For detailed instructions on using WEBKNOSSOS for annotation, please watch our Beginner’s Guide and/or our tutorial on Volume Annotations.
1. Annotation Area¶
- Bounding Box: Set up a number of bounding boxes, equally spaced throughout the dataset (see guide on choosing bounding boxes) for marking your training data regions. Annotations should be performed within these bounding boxes. Annotate all segments that appear within the bounding box, including those that are only partially visible. Segmentation may extend beyond the bounding box boundaries; content outside the box does not matter, as long as the segmentation inside the box is complete.
-
Segment Distinction: Since the ML model processes only the data within the bounding box, any cell parts that are not connected or directly adjacent inside the box must be assigned separate segment IDs, even if they appear to be part of the same cellular process.
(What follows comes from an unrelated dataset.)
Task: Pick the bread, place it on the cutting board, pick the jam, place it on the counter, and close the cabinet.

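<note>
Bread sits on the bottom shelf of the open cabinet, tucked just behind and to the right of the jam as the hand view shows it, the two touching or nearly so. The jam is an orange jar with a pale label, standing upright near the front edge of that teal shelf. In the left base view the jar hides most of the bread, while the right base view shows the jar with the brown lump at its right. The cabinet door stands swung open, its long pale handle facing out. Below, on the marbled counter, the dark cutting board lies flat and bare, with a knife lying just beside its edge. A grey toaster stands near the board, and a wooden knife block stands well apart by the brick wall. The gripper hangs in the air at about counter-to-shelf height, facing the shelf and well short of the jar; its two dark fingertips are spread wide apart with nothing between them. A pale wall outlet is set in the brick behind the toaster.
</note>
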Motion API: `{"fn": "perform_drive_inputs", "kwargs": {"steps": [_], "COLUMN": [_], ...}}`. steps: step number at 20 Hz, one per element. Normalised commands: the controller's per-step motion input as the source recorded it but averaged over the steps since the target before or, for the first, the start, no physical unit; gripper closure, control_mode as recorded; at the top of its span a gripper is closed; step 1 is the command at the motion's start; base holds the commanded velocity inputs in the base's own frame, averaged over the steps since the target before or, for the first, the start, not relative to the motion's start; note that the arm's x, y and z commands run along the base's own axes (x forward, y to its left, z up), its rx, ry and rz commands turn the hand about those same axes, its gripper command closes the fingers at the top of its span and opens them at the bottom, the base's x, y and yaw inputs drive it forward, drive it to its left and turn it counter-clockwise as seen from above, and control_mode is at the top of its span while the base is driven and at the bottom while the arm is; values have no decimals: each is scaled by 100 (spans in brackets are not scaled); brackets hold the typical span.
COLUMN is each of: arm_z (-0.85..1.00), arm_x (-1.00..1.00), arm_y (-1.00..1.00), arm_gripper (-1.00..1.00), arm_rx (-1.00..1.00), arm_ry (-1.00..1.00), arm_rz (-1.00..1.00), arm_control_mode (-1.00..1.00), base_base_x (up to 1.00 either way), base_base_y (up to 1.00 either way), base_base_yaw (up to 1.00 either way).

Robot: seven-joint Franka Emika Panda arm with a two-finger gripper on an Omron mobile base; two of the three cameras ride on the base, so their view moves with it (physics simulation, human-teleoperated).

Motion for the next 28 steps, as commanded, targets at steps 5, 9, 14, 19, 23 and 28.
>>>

Data attributions: Motta et al., 2019, Dense connectomic reconstruction in layer 4 of the somatosensory cortex
2. Annotating Cell Segments¶
- Unique Segment IDs: Each cell within the bounding box should be annotated with its own distinct segment ID. Create new segments as needed.
- Sequential Approach:
- Start at the corner at the top, left and front of the bounding box.
- Annotate the cell in that area, following its structure across all sections.
- Once completed, return to the top and assign a new segment ID for the next cell. We advise you to leave the cell membranes unannotated.
This systematic approach minimizes errors and ensures that no parts of a cell are missed.
3. Maintain Consistency Across Annotations¶
Consistency is key to creating reliable ground truth data. Here are a few examples where shift in consistency might happen:
- Uniform Quality: If your annotation quality improves during the process, revisit and update earlier annotations for uniformity.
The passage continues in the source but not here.